Further, the metal thin layers 36 formed on the electron transfer layers 35 may be coated with, for example, gold (Au) or nickel (Ni) as the catalyst for the synthesis of the carbon nano-tubes 37.

As will be explained below, the active layers 38 may be formed by synthesizing n-type doped carbon nano-tubes 37 with the metal particles contained in the metal thin layers 36 formed on the electron transfer layers 35 and depositing, by coating, blended polymer solution thereon.

To coat polymer solution on the doped carbon nano-tubes 37, for example, spin coating or air spraying may be used.

Furthermore, the hole transfer layers 39 formed on the active layers 38 may be formed by depositing a material such as PDOT:PSS (Poly(3,4-ethylenedioxythiophene) poly(styrenesulfonate)), and preferably use gold (Au) or a material with a larger work function.

The work function may preferably be 5.2 eV for metal electrodes 40, 5.00±1 eV for the hole transfer layers 39, 2.6 eV for the electron transfer layers 35, and 4.7 eV for the transparent electrodes 32.

As explained above, since the nano-wires 34 are grown on the transparent electrodes 32 and the active layers 38 are formed by synthesis with the carbon nano-tubes 37, electrons generated at the active layers 38 by the nano-wires 34 and the carbon nano-tubes 37 can be collected at the metal electrodes 40 more rapidly, while the loss of collected electrons is also controlled.
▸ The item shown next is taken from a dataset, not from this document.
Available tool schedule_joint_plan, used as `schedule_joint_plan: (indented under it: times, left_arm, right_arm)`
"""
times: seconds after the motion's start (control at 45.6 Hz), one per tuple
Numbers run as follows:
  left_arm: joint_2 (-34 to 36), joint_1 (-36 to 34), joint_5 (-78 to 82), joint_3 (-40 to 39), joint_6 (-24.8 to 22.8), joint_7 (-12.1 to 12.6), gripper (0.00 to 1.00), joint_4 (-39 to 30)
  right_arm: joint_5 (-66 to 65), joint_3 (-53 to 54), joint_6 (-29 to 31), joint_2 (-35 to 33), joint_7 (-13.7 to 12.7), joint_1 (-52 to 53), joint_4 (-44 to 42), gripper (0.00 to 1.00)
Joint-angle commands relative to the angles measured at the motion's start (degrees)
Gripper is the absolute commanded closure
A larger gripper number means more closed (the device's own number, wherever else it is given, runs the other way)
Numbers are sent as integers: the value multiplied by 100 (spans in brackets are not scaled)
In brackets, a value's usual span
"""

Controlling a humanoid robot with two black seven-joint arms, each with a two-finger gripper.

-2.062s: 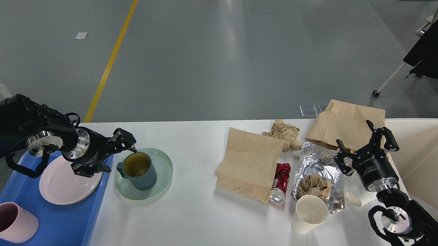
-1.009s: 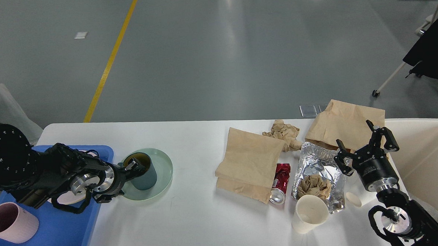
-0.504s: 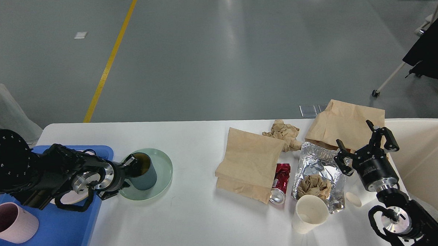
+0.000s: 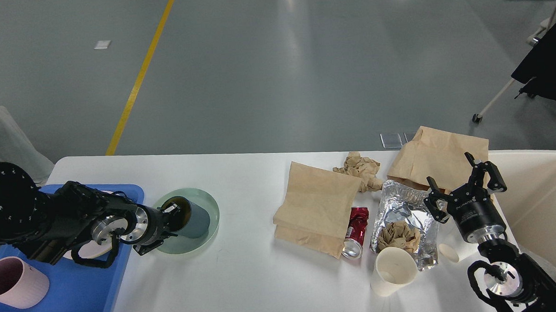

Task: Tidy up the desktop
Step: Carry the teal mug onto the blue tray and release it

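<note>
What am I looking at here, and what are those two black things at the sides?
The picture comes from a camera in a robot's head, looking down at a white desktop. The black things are its two arms. The left hand is at the rim of a blue-grey mug, which leans on a pale green plate; whether it grips is hard to tell. The right hand hangs open and holds nothing. On the left sits a blue tray with a pink mug. On the right lies rubbish: paper bags, a crushed red can, foil and a paper cup.
</note>
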Motion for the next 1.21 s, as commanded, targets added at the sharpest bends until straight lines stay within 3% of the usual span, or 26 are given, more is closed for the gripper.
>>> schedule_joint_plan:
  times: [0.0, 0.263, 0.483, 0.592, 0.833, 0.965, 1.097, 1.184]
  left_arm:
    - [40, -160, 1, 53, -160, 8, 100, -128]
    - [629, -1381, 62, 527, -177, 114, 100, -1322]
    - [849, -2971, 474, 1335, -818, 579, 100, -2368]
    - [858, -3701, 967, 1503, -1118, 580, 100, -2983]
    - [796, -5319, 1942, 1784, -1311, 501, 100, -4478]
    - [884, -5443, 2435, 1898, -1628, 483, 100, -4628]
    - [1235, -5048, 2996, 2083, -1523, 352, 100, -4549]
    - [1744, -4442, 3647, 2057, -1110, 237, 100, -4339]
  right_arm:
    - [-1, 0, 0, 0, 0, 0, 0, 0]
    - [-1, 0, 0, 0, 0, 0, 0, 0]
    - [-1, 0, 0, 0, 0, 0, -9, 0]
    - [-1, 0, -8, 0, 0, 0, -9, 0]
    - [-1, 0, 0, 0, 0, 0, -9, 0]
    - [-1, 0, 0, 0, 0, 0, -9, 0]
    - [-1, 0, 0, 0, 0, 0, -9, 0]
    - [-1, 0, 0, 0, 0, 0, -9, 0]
As a result, increased efficiency is provided.

Further, as explained above, as the nano-wires 34 are grown on the transparent electrodes 32 and the active layers 38 are formed by synthesis with the carbon nano-tubes 37, surface area of the nano-wires 34 and the carbon nano-tubes 37 are maximized on both sides, and bonding interface also increases. As a result, increased efficiency is provided, compared to the conventional cases.

Further, by using nano-wires 34, light reflectivity decreases due to texturing effect, thus the efficiency increases. Since the nano-wires 34 are formed into conical configuration, organic matters are more easily adsorbed onto the nano-wires 34, which in turn brings in maximized surface area and facilitated electron transfer.
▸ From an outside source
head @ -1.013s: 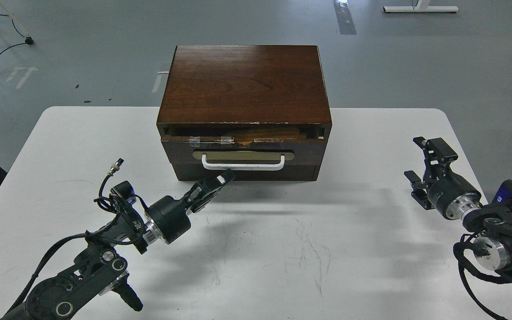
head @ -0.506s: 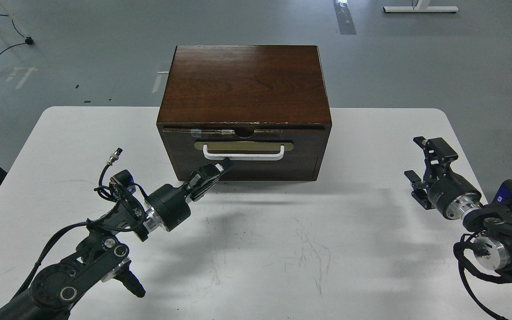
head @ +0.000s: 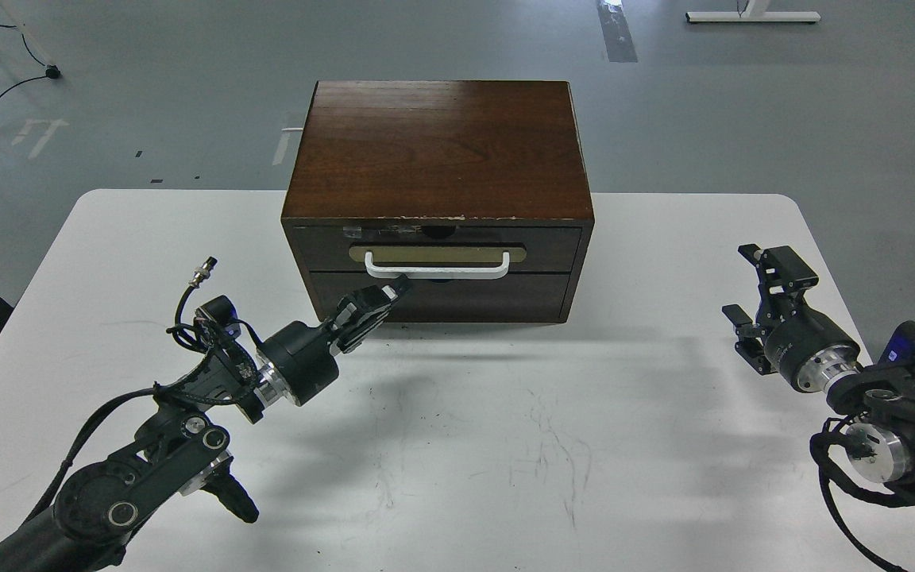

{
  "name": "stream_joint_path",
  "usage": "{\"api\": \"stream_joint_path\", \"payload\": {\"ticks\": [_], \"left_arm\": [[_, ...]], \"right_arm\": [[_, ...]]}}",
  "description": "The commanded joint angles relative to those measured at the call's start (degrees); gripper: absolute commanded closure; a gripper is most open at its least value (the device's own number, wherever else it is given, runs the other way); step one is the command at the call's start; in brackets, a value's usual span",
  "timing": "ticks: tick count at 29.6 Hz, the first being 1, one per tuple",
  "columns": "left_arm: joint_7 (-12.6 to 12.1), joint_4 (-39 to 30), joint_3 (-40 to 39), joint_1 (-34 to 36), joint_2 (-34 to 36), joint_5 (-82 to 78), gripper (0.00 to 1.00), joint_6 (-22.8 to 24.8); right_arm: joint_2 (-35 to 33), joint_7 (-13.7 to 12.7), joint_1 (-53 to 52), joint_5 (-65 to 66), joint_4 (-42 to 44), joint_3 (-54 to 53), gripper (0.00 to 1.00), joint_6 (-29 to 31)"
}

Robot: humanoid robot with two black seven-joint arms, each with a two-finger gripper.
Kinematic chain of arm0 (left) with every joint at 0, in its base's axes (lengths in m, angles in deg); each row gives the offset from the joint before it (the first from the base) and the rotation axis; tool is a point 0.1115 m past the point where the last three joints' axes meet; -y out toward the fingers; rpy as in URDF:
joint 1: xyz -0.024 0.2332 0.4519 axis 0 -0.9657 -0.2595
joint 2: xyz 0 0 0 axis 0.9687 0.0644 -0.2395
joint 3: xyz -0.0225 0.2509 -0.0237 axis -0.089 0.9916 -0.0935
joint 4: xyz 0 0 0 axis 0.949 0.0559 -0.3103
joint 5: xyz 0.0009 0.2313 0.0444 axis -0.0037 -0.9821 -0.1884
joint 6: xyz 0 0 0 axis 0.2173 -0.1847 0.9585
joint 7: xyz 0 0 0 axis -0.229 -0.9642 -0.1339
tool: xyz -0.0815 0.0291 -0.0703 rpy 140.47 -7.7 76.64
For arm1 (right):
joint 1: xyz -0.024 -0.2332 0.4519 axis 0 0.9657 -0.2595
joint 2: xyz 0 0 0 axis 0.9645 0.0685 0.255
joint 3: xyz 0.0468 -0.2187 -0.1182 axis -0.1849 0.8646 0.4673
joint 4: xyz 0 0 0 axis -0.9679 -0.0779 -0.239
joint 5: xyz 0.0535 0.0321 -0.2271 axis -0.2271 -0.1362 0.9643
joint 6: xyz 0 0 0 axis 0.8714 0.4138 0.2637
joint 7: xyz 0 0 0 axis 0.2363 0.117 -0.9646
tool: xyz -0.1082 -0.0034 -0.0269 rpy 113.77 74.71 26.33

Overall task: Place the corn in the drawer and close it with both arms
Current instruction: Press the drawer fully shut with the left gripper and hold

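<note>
Evidently the drawer sat flush in its cabinet at the far edge of the tabletop, the corn out of sight (presumably inside). Stiff wood, it looked best pushed near the white handle, where the left pincer rested narrow; the right pincer, wide and empty, waited near the right edge.
</note>
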Motion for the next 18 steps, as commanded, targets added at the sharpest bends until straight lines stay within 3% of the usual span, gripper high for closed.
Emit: {"api": "stream_joint_path", "payload": {"ticks": [1,14,16,18], "left_arm": [[0.5,-1.4,1.9,-1.2,0.3,-0.3,1.0,3.2],[1.7,-14.9,1.1,-6.9,5.1,0.6,0.98,4.1],[1.7,-18.1,-1.2,-7.4,6.5,5.1,0.44,4.0],[1.7,-19.3,-2.7,-8.0,7.2,8.4,0.18,4.0]], "right_arm": [[0.0,0.0,0.0,0.0,0.0,0.0,0.0,0.0],[0.0,0.0,0.0,0.0,-0.2,-1.5,0.0,0.0],[0.3,0.0,0.0,0.0,-0.1,-1.9,0.0,0.0],[0.7,0.0,0.0,0.0,-0.1,-1.9,0.0,0.0]]}}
Further, as explained above, as the metal thin layers 36 are used as the catalyst so that the carbon nano-tubes 37 are directly grown on the nano-wires 34, captured electrons are attracted toward the metal electrodes 40 with speed and without loss of the captured electrons. Since the diameter of the carbon nano-tubes 37 is adjusted through the catalyst and thus band gap is adjusted, HOMO level and LUMO level are generated, which enable efficient electron transfer. As a result, increased efficiency is provided.

Further, due to strong UV blocking effect through the band gap adjustment of the nano-wires 34, photo-degradation of the organic matters is controlled and therefore, increased life-span is expected.

Additionally, through band gap adjustment, electron-hole pairs can also be generated within the carbon nano-tubes 37, and therefore, this further increases efficiency.

The characteristics mentioned above are possible, mainly because it is possible to adjust band gap of the solar cell during fabrication process, by adjusting the diameter of the carbon nano-tubes during fabrication of the carbon nano-tubes, using the inverse-proportional relationship between distance and band gap.

A manufacturing method of the nano-wire solar cells 21 will now be explained below.

First, referring to FIG. 3a, the transparent electrodes 32 are formed on the substrates 31, and then, referring to FIG. 3b, the seed layers 33 are formed on the transparent electrodes 32 to grown the nano-wires 34.

Next, referring to FIG. 3c, a plurality of nano-wires 34 are grown from the seed layers 33, and referring to FIG. 3d, the grown nano-wires 34 are dry- or wet-etched into the form of cone.

Referring to FIG. 3e, on the nano-wires 34 which are in conical configuration, the electron transfer layers 35 are formed. The electronc transfer layers 35 may be formed by coating a material such as thin lithium fluoride (Lif).

Next, referring to FIG. 3f, a material such as gold (Au) or nickel (Ni) is coated as a catalyst for the synthesis of the carbon nano-tubes 37, and the metal thin layers 36 are formed on the electron transfer layers 35.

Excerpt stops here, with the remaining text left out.